After seeing the capabilities of the metals room, we went downstairs to the 3D scanning area. The LaGuardia Studio has multiple kinds of 3D scanners, capable of scanning objects of different sizes at different levels of detail. These can range from something large, like a person, at lower detail, to something much tinier, like a ring, at very fine detail. Scans can also be combined to add information in specific areas as needed. We learned that a top application of 3D scanning is for archaeology, allowing archaeologists to scan artifacts in other collections or in the field and then to bring the data back to be replicated as a print. Another incredible project the studio has done combines scanning and printing to replicate transplant donors in collaboration with NYU Langone. The studio continuously practices and hones their technique to improve their scanning abilities, with amazing results.

a 3D printed seashell and human face

Finally, we moved on to the last section of the LaGuardia studio, which holds an array of larger 3D printers and associated machinery. Here, I admit I was too dazzled by looking at the sample prints to hear what they were made of, but what I can say is that they were either a) colorful, or b) squishy. (More details on the actual materials involved can be found on the LaGuardia Studio website.) Besides being very fun to hold and examine, these prints demonstrated a range of printing techniques with applications in medical and dental education, science, marketing, and even costume design. Some of the squishy ones, for example, had textures meant to replicate various kinds of diseased or healthy tissue. And the colorful ones showed an incredible variety of transparent, opaque, and gradient printing methods that were both precise and beautiful.

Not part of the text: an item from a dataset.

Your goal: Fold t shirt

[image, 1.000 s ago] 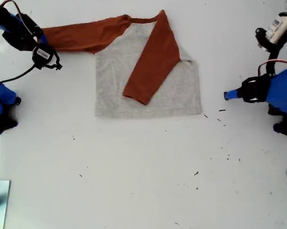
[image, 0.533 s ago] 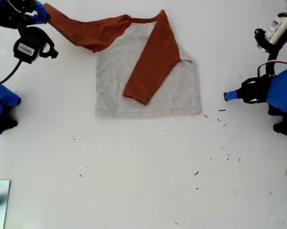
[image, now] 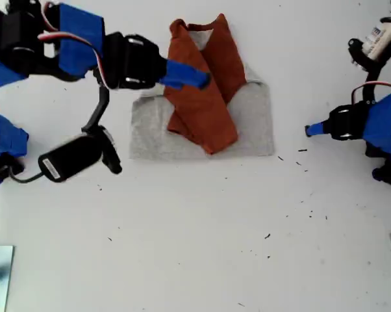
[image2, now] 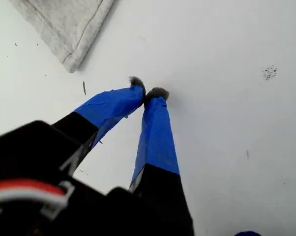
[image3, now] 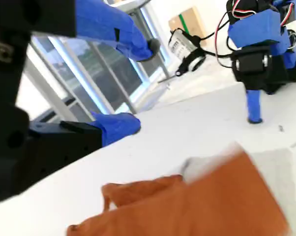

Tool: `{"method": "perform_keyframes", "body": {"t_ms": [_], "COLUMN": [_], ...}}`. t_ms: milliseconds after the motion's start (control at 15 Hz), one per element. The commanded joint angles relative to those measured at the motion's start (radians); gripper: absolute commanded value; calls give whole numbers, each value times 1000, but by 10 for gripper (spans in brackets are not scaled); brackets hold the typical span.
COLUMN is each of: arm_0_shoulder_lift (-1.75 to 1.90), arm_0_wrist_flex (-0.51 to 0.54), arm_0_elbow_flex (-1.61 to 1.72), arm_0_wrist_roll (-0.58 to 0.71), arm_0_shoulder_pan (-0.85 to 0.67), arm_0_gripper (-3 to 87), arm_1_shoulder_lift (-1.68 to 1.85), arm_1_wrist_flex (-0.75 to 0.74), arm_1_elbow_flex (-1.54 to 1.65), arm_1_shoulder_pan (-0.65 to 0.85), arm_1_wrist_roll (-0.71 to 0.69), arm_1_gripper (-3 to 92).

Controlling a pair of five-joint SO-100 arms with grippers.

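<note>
Since a moment ago, my second gripper [image: 205, 79] has swung in from the exterior view's far left, jaws spread apart, and now hangs over the small heather-grey t shirt [image: 254, 127], whose two rust-orange sleeves [image: 202, 104] lie crossed on its body at far centre of the white table [image: 195, 247]. At that view's right, my first gripper [image: 308, 130] rests pressed together beside the shirt's corner.

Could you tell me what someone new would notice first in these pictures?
The small grey t shirt with rust-orange sleeves lies at the exterior view's top centre, both sleeves crossed over its body. My second hand, open, hangs above them; my first hand, shut, rests at the exterior view's right.
</note>
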Motion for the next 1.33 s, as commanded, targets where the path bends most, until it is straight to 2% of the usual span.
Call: {"method": "perform_keyframes", "body": {"t_ms": [0,133,200,267,333,533,600,667,800,867,933,1067,1133,1200,1267], "arm_0_shoulder_lift": [334,681,881,1092,1318,1824,1790,1815,1790,1669,1402,825,565,377,282], "arm_0_wrist_flex": [-44,-35,-77,-60,-48,98,38,52,54,52,38,163,282,374,385], "arm_0_elbow_flex": [229,604,873,1114,1327,1747,1818,1847,1790,1684,1483,953,686,474,362], "arm_0_wrist_roll": [41,23,18,-72,-115,-318,-367,-391,-387,-399,-393,-344,-298,-276,-259], "arm_0_shoulder_pan": [-78,-163,-190,-221,-212,-83,-25,-15,-35,-48,-40,3,25,52,86], "arm_0_gripper": [104,84,45,32,10,-3,-3,-3,-3,-4,-4,-4,-4,43,151], "arm_1_shoulder_lift": [6,6,6,6,6,6,6,6,6,0,-84,-597,-853,-1069,-1230], "arm_1_wrist_flex": [-11,-11,-11,-11,-11,-11,-11,-11,-9,-8,-17,-34,35,124,196], "arm_1_elbow_flex": [46,46,46,46,46,46,46,46,43,-8,-124,-561,-813,-1052,-1250], "arm_1_shoulder_pan": [0,3,5,8,9,8,9,9,6,-17,-28,-29,-48,-80,-114], "arm_1_wrist_roll": [12,11,9,5,3,3,3,6,51,83,104,51,25,17,15], "arm_1_gripper": [35,35,35,35,35,35,35,35,32,31,30,32,36,201,254]}}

Colorful 3D printed objects

Having access to the printers and scanners at the LaGuardia Studio is very exciting, but it can be hard to know how best to take advantage of their capabilities. For this reason, the studio also offers design services, meaning they will work with you to figure out how to produce your project, from computer file all the way to physical print. By the end of our tour, the Nexus team was feeling a little dreamy and inspired, and one of my coworkers asked what the staff had studied in school to prepare them to do this work. The answer? Art. Almost every one of them has earned an MFA (Master’s of Fine Arts) and then has continued to build expertise by using the tools and experimenting with what they can do. And all of that craft and experience is available to the NYU community!